DATA SUPPLIED:
- - - - - - -

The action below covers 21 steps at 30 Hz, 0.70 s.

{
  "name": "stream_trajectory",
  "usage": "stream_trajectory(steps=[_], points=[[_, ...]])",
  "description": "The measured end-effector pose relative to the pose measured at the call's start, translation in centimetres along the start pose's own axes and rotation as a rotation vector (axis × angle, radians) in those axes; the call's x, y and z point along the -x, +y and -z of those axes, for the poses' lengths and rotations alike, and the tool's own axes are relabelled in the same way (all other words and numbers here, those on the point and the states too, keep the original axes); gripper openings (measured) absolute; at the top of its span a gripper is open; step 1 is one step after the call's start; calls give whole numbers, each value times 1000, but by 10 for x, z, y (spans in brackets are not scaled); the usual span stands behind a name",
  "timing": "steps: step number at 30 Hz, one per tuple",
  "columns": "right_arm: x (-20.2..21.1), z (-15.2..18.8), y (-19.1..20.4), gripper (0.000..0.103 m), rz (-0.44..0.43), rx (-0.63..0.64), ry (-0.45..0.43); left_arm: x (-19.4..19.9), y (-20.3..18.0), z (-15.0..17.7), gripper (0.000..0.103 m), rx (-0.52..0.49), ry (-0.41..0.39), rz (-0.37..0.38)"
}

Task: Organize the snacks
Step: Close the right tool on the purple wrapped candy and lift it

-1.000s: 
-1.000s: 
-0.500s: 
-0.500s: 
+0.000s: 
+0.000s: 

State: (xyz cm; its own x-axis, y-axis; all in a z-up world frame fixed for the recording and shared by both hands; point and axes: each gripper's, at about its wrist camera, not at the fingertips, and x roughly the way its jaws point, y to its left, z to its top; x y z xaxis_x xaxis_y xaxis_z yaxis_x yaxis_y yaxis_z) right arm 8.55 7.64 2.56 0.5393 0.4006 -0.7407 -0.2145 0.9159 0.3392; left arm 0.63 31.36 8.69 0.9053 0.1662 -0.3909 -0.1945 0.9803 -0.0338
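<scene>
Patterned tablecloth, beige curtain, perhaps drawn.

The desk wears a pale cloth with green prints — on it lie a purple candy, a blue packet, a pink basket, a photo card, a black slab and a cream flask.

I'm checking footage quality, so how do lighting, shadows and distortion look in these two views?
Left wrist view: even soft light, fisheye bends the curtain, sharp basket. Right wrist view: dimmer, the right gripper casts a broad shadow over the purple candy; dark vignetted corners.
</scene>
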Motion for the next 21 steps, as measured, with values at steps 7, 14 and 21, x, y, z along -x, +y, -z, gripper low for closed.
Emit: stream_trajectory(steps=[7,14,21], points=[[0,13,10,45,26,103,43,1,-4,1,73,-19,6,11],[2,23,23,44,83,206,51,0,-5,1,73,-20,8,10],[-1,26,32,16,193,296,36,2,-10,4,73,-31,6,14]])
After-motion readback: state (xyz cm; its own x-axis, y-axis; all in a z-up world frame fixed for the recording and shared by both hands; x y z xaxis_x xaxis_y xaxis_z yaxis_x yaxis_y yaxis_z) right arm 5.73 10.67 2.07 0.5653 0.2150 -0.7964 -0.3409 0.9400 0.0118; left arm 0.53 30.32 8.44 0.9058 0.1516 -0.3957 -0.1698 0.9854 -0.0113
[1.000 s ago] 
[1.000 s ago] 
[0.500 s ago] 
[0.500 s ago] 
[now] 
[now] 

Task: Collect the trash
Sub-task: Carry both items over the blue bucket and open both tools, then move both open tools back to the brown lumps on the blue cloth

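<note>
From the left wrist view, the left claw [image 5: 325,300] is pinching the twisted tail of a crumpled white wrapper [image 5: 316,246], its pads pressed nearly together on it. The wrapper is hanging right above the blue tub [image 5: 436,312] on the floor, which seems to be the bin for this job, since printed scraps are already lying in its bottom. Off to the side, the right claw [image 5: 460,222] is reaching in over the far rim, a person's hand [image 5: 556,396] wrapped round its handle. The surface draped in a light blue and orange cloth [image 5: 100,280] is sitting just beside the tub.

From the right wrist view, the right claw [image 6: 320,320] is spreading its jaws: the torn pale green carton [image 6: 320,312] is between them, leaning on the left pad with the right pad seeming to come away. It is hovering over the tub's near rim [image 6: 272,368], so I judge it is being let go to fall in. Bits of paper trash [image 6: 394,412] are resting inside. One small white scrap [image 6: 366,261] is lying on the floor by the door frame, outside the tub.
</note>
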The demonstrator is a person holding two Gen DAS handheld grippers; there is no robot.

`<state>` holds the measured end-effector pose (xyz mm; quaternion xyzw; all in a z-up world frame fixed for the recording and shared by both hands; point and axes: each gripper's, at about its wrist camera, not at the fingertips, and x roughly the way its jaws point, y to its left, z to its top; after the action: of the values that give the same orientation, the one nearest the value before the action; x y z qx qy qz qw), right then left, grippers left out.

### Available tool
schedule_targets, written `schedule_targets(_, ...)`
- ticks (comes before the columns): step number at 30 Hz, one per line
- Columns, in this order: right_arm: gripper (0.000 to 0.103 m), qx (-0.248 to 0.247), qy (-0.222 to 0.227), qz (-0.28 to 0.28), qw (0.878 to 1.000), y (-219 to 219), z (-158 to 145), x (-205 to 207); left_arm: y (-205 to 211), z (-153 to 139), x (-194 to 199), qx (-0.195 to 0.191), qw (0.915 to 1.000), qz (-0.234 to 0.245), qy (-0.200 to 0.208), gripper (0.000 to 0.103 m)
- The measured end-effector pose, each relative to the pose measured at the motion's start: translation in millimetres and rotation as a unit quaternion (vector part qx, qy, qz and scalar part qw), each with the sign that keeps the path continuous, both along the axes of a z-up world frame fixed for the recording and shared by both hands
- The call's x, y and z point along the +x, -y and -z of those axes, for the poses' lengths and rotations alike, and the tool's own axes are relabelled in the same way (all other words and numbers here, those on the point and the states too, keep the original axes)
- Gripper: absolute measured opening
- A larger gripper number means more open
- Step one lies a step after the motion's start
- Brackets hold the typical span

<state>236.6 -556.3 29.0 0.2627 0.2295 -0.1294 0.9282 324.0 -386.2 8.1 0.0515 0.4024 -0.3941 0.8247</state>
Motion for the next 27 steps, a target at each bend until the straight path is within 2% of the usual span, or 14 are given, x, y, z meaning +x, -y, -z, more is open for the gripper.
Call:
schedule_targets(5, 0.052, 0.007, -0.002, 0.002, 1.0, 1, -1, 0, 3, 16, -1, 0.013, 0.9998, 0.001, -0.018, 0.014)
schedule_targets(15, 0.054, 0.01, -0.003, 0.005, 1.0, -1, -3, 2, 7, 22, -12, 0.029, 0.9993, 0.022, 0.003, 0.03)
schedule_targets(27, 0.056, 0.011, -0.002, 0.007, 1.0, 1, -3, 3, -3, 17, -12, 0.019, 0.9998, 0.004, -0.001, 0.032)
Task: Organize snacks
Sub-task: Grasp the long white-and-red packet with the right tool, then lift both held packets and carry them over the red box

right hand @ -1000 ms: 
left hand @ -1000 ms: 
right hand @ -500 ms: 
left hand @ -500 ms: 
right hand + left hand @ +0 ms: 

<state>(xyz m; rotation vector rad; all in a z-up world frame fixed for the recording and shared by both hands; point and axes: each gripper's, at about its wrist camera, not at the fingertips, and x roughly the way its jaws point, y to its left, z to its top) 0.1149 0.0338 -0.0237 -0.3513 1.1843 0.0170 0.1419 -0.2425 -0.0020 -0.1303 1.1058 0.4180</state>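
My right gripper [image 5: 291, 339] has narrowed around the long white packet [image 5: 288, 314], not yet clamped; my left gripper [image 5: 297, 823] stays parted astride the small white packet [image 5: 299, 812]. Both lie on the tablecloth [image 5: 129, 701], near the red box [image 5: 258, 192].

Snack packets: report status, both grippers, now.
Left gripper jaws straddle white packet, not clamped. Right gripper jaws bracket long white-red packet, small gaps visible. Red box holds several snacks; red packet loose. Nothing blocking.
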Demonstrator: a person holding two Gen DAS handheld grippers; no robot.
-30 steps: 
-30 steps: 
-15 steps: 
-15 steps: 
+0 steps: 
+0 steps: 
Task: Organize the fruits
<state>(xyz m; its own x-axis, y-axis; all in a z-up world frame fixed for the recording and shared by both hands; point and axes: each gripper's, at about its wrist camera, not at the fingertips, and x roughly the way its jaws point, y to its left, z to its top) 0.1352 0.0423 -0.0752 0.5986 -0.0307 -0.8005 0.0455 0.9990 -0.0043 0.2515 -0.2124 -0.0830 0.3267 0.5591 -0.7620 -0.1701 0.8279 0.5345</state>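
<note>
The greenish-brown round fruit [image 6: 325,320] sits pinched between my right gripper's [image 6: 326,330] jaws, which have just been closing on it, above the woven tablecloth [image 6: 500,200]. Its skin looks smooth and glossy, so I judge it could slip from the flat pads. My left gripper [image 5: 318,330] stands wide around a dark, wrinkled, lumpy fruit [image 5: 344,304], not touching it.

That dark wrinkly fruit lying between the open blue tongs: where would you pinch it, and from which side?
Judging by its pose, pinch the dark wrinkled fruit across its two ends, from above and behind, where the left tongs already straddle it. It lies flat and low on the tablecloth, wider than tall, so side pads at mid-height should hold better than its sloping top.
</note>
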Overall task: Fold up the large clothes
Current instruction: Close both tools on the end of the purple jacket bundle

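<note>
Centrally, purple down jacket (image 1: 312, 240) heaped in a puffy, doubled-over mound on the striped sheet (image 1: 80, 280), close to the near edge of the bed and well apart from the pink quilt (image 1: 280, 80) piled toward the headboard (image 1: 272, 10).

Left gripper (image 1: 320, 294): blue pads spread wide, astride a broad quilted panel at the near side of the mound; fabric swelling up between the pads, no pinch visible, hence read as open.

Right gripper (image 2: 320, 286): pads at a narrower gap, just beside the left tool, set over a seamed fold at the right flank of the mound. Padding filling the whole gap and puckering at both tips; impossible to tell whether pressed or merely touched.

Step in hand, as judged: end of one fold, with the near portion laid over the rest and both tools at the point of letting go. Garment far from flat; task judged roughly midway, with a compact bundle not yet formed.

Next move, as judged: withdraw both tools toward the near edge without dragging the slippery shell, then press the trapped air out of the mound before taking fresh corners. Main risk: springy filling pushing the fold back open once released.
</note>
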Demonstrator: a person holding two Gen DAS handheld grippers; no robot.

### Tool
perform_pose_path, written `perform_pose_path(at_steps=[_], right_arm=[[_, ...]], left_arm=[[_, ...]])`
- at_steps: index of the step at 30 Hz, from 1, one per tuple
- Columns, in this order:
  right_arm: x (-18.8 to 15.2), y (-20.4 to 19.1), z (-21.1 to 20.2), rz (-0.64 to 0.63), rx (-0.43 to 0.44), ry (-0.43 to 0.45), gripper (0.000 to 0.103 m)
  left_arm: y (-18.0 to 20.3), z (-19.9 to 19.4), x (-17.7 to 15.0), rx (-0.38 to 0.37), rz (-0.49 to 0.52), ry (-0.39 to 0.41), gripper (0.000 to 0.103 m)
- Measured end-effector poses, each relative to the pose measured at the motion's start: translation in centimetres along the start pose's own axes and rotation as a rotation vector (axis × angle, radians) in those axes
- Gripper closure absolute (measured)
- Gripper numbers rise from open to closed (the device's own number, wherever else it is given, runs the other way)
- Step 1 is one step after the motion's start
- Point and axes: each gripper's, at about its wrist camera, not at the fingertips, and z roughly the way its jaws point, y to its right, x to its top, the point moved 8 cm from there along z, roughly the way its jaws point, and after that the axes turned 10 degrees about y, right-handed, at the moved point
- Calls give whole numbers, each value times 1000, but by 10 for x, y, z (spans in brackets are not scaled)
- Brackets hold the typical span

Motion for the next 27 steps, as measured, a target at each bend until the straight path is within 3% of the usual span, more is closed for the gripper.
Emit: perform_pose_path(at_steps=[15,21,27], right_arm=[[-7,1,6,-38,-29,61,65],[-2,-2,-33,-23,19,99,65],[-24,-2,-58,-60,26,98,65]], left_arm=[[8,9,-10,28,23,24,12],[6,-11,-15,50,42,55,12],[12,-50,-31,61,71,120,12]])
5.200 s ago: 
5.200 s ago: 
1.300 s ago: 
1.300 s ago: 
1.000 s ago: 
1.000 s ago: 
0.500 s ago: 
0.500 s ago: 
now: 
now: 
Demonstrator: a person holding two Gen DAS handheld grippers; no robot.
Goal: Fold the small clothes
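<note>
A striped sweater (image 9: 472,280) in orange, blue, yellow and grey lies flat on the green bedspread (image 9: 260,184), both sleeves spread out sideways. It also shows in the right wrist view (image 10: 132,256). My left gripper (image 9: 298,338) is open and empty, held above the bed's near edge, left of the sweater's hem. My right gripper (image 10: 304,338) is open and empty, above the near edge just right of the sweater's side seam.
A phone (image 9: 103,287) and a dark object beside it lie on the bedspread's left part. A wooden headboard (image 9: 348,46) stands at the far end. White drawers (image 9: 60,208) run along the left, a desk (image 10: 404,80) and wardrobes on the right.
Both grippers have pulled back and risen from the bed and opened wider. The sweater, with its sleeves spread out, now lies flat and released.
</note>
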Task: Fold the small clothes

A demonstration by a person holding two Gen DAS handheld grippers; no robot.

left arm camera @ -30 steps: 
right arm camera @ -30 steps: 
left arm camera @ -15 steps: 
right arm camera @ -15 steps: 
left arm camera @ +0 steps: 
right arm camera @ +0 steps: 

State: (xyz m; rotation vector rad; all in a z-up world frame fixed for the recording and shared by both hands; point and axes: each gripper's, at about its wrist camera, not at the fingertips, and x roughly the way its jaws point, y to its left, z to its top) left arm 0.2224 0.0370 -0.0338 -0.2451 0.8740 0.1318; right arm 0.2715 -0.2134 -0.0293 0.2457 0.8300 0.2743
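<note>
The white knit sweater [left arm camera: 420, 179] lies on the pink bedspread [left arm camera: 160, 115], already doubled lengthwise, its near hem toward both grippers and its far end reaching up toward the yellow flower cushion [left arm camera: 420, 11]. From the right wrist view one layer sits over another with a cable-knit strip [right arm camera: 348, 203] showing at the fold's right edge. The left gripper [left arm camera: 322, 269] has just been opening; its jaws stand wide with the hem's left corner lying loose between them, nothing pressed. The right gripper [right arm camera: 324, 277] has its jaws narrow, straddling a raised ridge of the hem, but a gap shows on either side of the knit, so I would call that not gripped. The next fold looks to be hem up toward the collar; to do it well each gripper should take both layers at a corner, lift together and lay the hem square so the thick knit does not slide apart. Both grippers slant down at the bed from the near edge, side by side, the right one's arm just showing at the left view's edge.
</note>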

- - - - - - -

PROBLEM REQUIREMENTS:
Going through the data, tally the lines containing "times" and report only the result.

WRITTEN SOLUTION:
2